Billy bared his teeth, ready to go down fucking swinging. 
As long as he took the fucker down with him, that’s all that matters. 
Save the rest. 
And he stood, ready to fight, ready to die. 
And there was nothing.
Nothing in the hallway. He was all alone. 
None of this shit made any sense. He hadn’t dreamed the wall cracked beside his head, and looking back, there were holes in the wall, and a big dent that had splinted the white paint and drywall beneath it. 
There was some fucked up shit going on, and Billy didn’t like it one bit. 
He continued down the hall, creeping to the stairs to check the original source of the noises that had woken him up. 
Harrington’s room was pretty much just as he remembered it from that first night in the house. 
It was sparse and sad-looking. The covers on the bed were all jostled and thrown around, the horrible spindle-like vines covering nearly every surface in the room. 
They had cleared the tendrils in other rooms, cutting them and burning them back, ensuring the vines didn’t start creeping over them when they weren’t looking. 
Billy didn’t fancy being covered and tethered by the slimy black vines. He was pretty much over all this Upside Down shit. 

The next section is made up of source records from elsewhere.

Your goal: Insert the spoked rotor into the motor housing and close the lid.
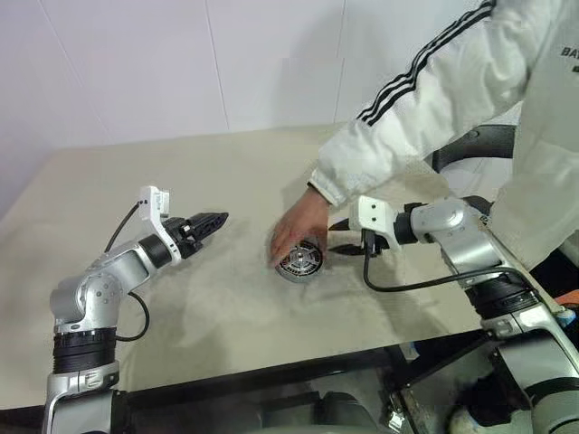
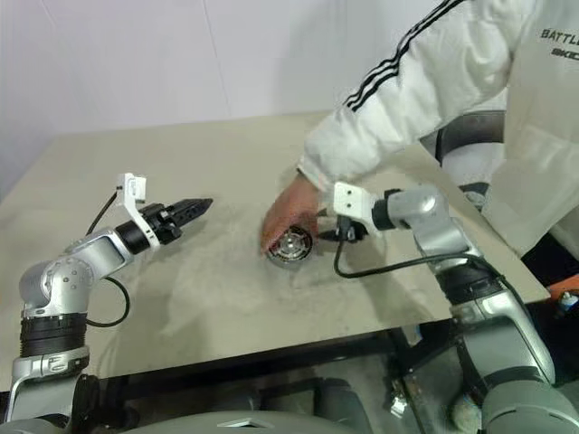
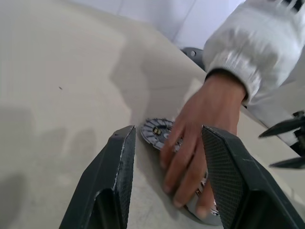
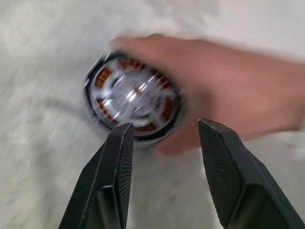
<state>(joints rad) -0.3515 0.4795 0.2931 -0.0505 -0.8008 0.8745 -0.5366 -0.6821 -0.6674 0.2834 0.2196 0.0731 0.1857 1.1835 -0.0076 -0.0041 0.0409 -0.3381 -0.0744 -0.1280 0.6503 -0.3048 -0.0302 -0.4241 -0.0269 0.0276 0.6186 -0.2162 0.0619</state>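
Observation:
The motor housing (image 1: 303,264) sits mid-table, copper windings (image 4: 102,76) ringing its inside. A silvery spoked part, seemingly the spoked rotor (image 4: 131,93), lies in its centre, blurred. A person's hand (image 1: 298,226) rests over the housing from the far side. In the left wrist view a grey notch-edged disc, apparently the lid (image 3: 153,132), lies flat, partly under that hand's fingers. My right gripper (image 1: 341,235) is open and empty, just right of the housing and pointing at it. My left gripper (image 1: 215,221) is open and empty, a hand's width left of it.
The person's white sleeve (image 1: 425,99) reaches in from the back right over the beige table (image 1: 181,163). A black cable (image 1: 407,285) loops from my right wrist above the table's front right part. A dark chair (image 1: 475,145) stands behind the table's right edge.

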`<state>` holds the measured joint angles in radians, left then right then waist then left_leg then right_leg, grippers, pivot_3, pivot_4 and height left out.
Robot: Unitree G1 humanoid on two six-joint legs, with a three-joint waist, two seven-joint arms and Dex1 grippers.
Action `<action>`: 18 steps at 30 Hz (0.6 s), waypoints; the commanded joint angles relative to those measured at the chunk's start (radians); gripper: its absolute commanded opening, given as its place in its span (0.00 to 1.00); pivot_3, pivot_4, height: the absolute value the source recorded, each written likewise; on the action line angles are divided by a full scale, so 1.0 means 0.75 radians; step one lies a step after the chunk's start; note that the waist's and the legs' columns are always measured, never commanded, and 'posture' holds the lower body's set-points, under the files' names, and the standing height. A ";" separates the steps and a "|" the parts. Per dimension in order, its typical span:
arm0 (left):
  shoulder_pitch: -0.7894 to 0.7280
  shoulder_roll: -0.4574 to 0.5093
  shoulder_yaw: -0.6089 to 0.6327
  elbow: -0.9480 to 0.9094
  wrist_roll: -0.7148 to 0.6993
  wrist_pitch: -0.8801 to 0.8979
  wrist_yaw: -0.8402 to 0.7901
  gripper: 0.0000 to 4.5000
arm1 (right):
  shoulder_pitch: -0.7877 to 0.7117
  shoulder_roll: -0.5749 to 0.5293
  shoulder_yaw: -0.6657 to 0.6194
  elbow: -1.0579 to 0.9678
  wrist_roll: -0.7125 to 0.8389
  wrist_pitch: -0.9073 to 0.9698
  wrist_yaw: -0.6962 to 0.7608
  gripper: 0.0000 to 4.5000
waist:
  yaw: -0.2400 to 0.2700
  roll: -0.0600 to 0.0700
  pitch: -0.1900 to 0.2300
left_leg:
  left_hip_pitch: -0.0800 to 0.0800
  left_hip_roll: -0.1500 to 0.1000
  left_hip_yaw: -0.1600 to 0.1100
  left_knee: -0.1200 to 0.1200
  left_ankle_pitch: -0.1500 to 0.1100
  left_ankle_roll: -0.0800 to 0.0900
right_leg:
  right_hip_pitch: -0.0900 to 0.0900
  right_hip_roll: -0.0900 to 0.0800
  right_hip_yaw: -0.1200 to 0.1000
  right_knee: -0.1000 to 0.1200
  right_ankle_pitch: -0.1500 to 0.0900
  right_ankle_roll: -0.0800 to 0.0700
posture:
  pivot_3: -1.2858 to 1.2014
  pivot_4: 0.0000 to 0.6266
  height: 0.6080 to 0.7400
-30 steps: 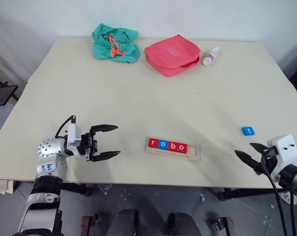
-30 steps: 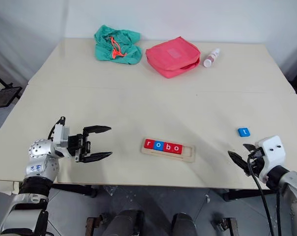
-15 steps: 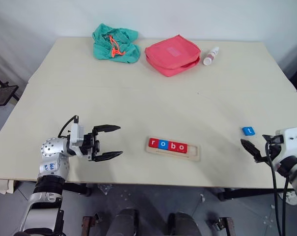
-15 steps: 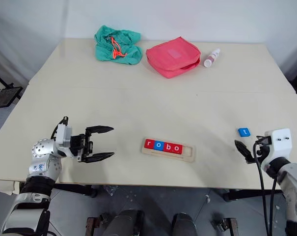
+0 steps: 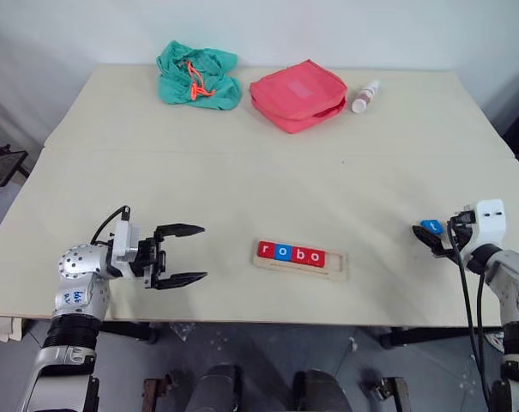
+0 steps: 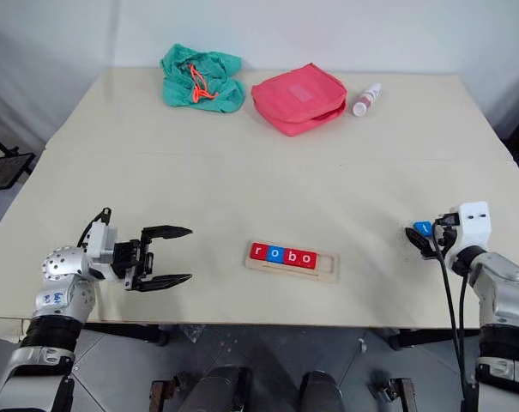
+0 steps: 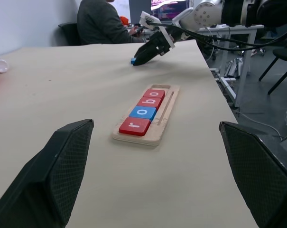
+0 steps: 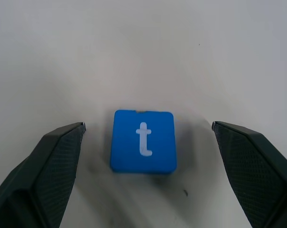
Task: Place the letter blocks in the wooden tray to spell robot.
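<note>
The wooden tray (image 5: 301, 260) lies near the table's front edge, with red r, blue o, red b and red o tiles (image 7: 144, 112) in a row from its left end. A blue t block (image 8: 143, 141) lies flat on the table at the right (image 5: 431, 227). My right gripper (image 8: 148, 124) is open, one finger on each side of the t block and neither touching it. My left gripper (image 5: 204, 253) hangs open and empty to the left of the tray, pointing toward it.
At the back of the table are a green cloth bag (image 5: 196, 75), a red pouch (image 5: 298, 93) and a small white bottle (image 5: 365, 94). A person (image 7: 103, 23) sits beyond the table's right end. The t block is close to the right edge.
My right gripper has moved forward from the table's front edge to the blue t block, which now lies between its open fingers. The left gripper has stayed put.
</note>
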<state>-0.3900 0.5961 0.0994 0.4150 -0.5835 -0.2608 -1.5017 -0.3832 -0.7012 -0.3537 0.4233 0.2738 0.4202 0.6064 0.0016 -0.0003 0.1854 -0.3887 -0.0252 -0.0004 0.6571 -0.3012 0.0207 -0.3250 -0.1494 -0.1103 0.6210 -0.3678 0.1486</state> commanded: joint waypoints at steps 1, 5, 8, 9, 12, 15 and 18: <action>0.010 0.017 0.026 -0.050 -0.021 0.006 -0.083 1.00 | 0.006 -0.033 0.007 0.017 -0.017 -0.015 0.003 0.87 | -0.001 0.000 0.000 | 0.000 0.000 0.000 0.000 0.000 0.000 | 0.000 0.000 0.000 0.000 0.000 0.000 | 0.52 0.24 1.00; 0.009 0.013 0.029 -0.048 -0.018 0.004 -0.078 1.00 | 0.043 -0.028 0.000 -0.015 -0.010 -0.008 -0.004 0.55 | 0.001 0.000 0.000 | 0.000 0.000 -0.001 0.000 0.000 0.000 | 0.000 0.000 0.000 0.000 0.000 0.000 | 0.52 0.24 1.00; -0.002 0.006 0.024 -0.037 -0.014 0.002 -0.077 1.00 | 0.072 -0.018 -0.011 -0.048 -0.003 -0.004 -0.018 0.33 | 0.002 0.000 0.000 | 0.000 -0.001 -0.002 0.000 0.000 0.000 | 0.001 0.000 0.000 0.000 0.000 0.000 | 0.52 0.24 1.00; -0.005 0.002 0.022 -0.032 -0.014 0.000 -0.079 1.00 | 0.086 -0.009 -0.020 -0.074 0.003 0.006 -0.034 0.33 | 0.002 0.000 0.000 | 0.000 -0.001 -0.002 0.000 0.000 0.000 | 0.001 0.000 0.000 0.000 0.000 0.000 | 0.52 0.24 1.00; -0.017 -0.009 0.015 -0.019 -0.015 -0.001 -0.090 1.00 | 0.134 0.025 -0.048 -0.207 0.034 0.054 -0.086 0.33 | 0.002 0.000 0.000 | 0.000 -0.001 -0.002 0.000 0.000 0.000 | 0.001 0.000 0.000 0.000 0.000 0.000 | 0.52 0.24 1.00; -0.037 -0.019 0.008 0.007 -0.011 -0.005 -0.105 1.00 | 0.221 0.083 -0.075 -0.451 0.091 0.168 -0.158 0.33 | 0.000 0.000 0.000 | 0.000 0.000 -0.002 0.000 0.000 0.000 | 0.000 0.000 0.000 0.000 0.000 0.000 | 0.52 0.24 1.00; -0.056 -0.026 0.005 0.033 -0.008 -0.012 -0.120 1.00 | 0.314 0.149 -0.094 -0.715 0.139 0.281 -0.241 0.33 | 0.000 0.000 0.000 | 0.000 0.000 -0.001 -0.001 0.000 0.000 | 0.000 0.000 0.000 0.000 0.000 0.000 | 0.52 0.24 1.00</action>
<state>-0.4254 0.5749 0.0970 0.4404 -0.5828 -0.2620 -1.5017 -0.1582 -0.5941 -0.3955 -0.0035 0.3460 0.5948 0.4595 0.0013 -0.0001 0.1854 -0.3889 -0.0255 -0.0008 0.6562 -0.3012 0.0207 -0.3252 -0.1494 -0.1099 0.6211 -0.3678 0.1486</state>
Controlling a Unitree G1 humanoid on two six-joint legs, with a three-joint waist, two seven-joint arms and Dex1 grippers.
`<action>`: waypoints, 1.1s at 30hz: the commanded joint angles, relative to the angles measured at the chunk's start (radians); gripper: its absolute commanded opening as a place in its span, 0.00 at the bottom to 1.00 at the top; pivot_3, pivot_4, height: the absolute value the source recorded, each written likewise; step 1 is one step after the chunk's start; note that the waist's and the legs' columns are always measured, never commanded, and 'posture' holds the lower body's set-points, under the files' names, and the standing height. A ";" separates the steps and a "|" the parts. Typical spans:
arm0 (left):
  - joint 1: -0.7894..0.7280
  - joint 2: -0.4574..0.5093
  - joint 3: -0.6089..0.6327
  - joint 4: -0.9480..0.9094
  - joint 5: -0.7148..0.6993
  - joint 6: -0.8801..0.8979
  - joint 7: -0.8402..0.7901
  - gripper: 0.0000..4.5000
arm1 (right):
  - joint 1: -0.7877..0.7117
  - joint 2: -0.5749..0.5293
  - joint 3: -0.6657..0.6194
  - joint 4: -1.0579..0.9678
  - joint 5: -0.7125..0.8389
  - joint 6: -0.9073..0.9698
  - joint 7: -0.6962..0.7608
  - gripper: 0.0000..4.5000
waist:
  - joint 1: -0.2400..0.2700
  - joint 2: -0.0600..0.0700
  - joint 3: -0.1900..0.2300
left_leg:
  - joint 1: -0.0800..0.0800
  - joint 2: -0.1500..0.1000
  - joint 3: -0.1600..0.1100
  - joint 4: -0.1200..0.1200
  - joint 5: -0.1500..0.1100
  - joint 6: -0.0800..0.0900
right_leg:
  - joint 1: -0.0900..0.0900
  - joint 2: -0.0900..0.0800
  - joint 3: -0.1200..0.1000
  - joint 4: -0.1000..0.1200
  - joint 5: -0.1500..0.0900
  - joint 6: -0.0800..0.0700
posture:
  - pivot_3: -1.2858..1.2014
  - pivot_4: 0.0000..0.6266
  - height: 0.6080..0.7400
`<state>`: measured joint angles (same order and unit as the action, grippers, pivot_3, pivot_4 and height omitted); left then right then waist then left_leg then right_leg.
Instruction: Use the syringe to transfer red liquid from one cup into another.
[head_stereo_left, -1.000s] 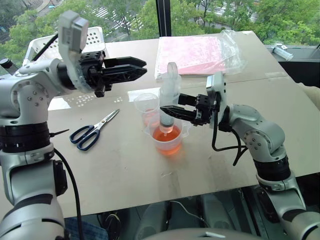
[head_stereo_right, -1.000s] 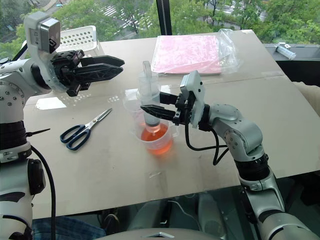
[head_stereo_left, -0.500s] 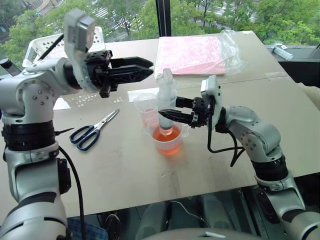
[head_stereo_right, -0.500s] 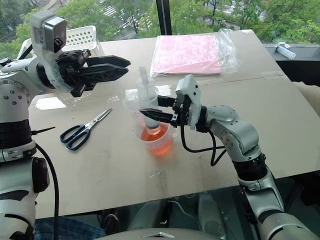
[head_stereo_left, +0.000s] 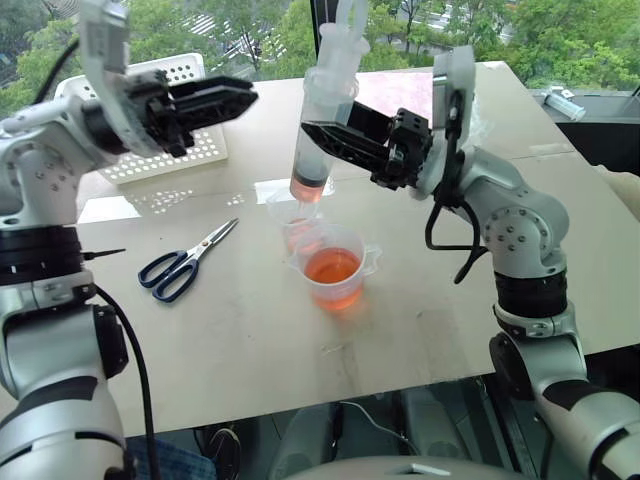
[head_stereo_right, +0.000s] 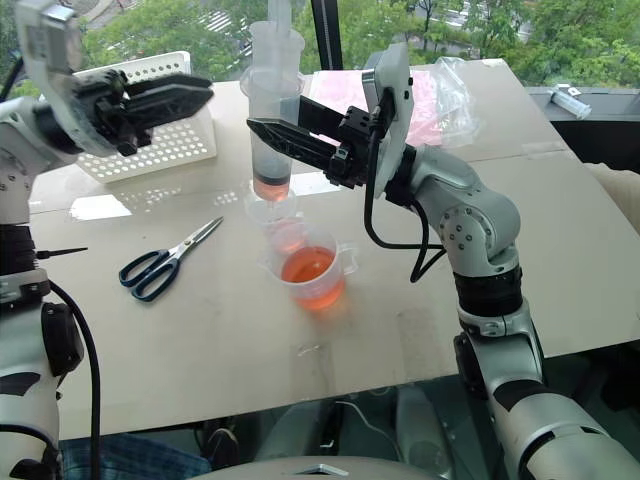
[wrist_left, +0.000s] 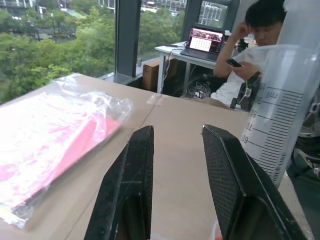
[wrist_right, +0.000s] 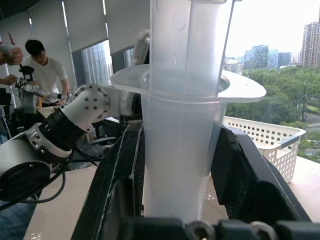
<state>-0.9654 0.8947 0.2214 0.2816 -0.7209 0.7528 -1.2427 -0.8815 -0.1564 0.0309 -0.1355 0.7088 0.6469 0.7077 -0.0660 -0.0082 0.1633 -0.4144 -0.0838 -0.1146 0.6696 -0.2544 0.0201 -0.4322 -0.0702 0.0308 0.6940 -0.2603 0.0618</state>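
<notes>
Now, view by view, with the spouted cup as landmark.

Head views:
- Spouted cup (head_stereo_left: 333, 272): stands on the table (head_stereo_left: 420, 330), holding red liquid (head_stereo_left: 332, 266).
- Narrow cup (head_stereo_left: 293, 212): touching or just behind the spouted cup, a little red at its bottom.
- Syringe (head_stereo_left: 318, 120): upright, raised above the narrow cup, up and to the left of the spouted cup; dark plunger tip low in the barrel, nozzle pointing down.
- Right gripper (head_stereo_left: 335, 138): fingers clamped on the syringe barrel, above the spouted cup.
- Left gripper (head_stereo_left: 235, 95): raised well up and left of the spouted cup, holding nothing, fingers a little apart.
- Scissors (head_stereo_left: 185, 262): flat on the table, left of the spouted cup.
- Basket (head_stereo_left: 170, 140): white, far left behind the spouted cup.
- Pink packet (head_stereo_right: 440, 95): in a clear bag, behind the spouted cup.

Left wrist view:
- Left fingers (wrist_left: 125, 190): slightly parted, nothing between them.
- Syringe: graduated barrel beside them.
- Person (wrist_left: 250, 45): seated beyond the table.

Right wrist view:
- Syringe: barrel between both black fingers (wrist_right: 120, 185), flange above them.
- Person: standing in the background.
</notes>
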 joint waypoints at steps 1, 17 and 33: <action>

He took a cursory look around Harrington’s room, not noticing any signs of forced entry from a creature, really nothing was out of place. 
The meager school trophies on the bookshelf next to the closet looked rotted and tarnished, just like everything else in this absolute hell called a parallel universe. There were few pictures in this room, much like the whole house. It had taken Billy a long time to notice the lack of inhabitancy the house had. The way it seemed to feel so cold and empty, it would be that way in the real world too. 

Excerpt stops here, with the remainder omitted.